Since that mail, advertising and solicitations, is the main postal growth area, passage of such bills would strike a financial blow at the post office, perhaps forcing it to raise rates again. That worries Del Polito.

"We're already seeing signs that we're at the point now where people are seriously measuring the effectiveness of mail against alternative mechanisms, such as e-mailing or retailing or telemarketing to your known customer base, shifting to direct response TV or any of the other channels that previously one would have looked at and said, 'God, these are expensive venues.' Now, all of a sudden, they're looking at them and they're saying, 'Well, the cost of those venues are coming down but the cost of mail is going up.'"

That means there are a lot of unknowns about what the system will look like in the future, he said.

"Sooner or later we're probably going to have to make a decision as a nation as to whether or not the core services that are provided for free are going to be done the way that they are today, or whether they're going to be offered in a more restricted capacity and in a more cost efficient capacity," he said.

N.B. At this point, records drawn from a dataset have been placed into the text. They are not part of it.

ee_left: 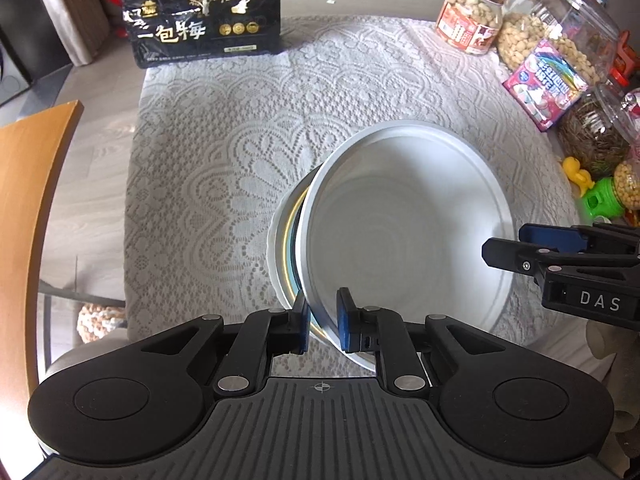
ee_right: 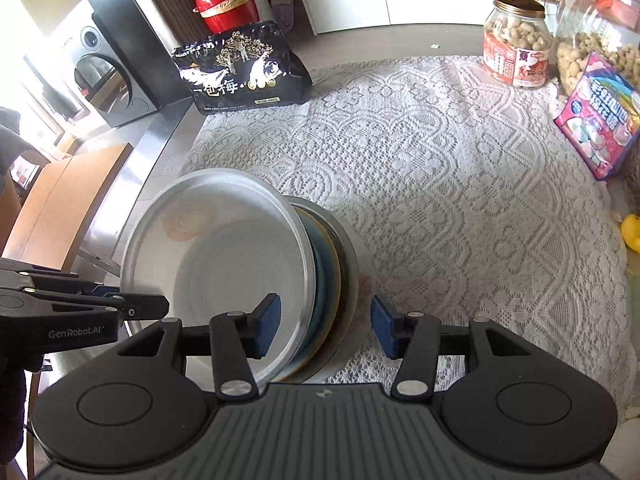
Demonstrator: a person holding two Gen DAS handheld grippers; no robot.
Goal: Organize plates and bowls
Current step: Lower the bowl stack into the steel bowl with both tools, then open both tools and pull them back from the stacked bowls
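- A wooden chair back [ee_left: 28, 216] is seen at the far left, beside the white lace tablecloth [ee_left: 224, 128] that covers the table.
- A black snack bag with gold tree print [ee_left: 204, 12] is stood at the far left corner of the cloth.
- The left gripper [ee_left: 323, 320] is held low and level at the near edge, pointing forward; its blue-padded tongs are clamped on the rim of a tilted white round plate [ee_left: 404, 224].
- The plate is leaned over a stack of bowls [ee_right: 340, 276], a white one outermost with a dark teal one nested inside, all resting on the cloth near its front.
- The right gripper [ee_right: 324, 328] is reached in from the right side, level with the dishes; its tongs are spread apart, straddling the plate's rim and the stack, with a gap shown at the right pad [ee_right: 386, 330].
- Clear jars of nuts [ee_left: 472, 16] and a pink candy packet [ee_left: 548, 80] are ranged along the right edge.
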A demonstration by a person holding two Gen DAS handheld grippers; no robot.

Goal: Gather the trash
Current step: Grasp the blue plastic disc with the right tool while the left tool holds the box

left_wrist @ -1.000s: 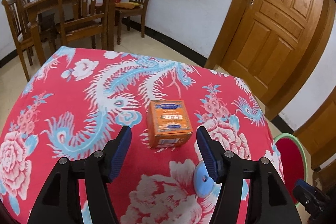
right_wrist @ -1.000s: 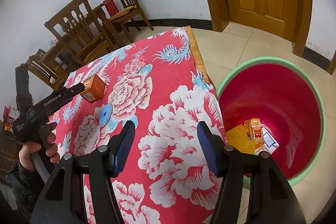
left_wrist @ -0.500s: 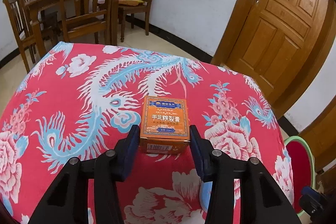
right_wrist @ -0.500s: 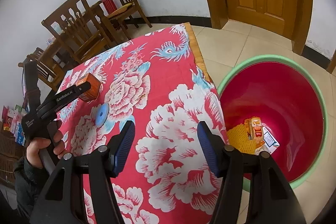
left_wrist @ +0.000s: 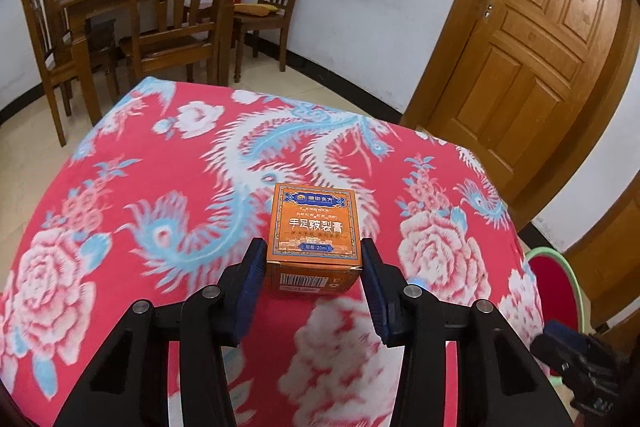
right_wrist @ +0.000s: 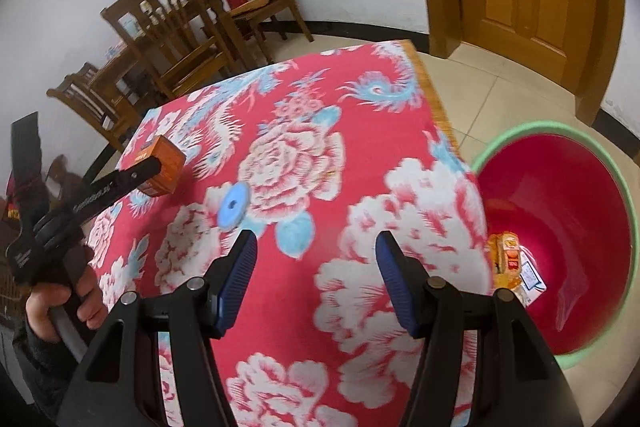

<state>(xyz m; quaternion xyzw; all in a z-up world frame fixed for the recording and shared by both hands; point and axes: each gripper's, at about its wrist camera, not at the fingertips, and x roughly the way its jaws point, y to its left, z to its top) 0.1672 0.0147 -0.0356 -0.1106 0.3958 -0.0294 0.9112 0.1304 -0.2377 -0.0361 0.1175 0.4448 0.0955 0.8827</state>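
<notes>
— Left wrist view: where is the orange carton (left_wrist: 315,239) relative to the left gripper (left_wrist: 313,267)?

— Straight ahead, squarely between the blue pads (left_wrist: 251,285), both pressing its side faces; it looks just clear of the floral tablecloth (left_wrist: 120,195).

— And the red basin (right_wrist: 560,211)?

— Off to that gripper's right, beside the table. The right gripper (right_wrist: 316,267), nearer it, stands half open, holding nothing.

Left tongs (left_wrist: 314,263) point downward, pads pressed on both sides of an orange box (left_wrist: 314,231). Right tongs (right_wrist: 316,267) point downward, jaws apart, nothing between. Left hand (right_wrist: 64,301) grips the handle.
</notes>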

For example, he suggested the possibility of requiring centralized delivery and allowing the consumer pay something extra to get actual delivery service to the door.

"Now, when you do that, that means you must also give the consumer the opportunity to say what I want to get and what I don't want to get, and that could change the nature of the postal system," Del Polito said.

Burrus noted that last year's postal reform legislation set up a system to pay down the post offices' $70 billion to $80 billion unfunded health care liability.

Once that is done, he said he expects pressure for privatization to increase, perhaps with some legislators calling for limited or partial privatization.

American society guarantees delivery of messages to people wherever they live, but if private companies are allowed to skim off the easiest, least costly routes, the government cannot subsidize delivery only to the expensive places to reach, he said.

Dan Blair, chairman of the Postal Regulatory Commission, agrees that there will be changes.

"It certainly will be different from the post office we know today. If you look at the post office of 50 years ago, it was significantly different from the one we have today, so it will evolve just like other government institutions."

"It will be interesting to see what it will look like, even in 10 years," he added. "We don't know where it's going to end up, but people will always need hard copy delivery."

Postmaster General John Potter has repeatedly said he is "bullish" on the mail, but the post office declined to make him available for an interview on the future of the service.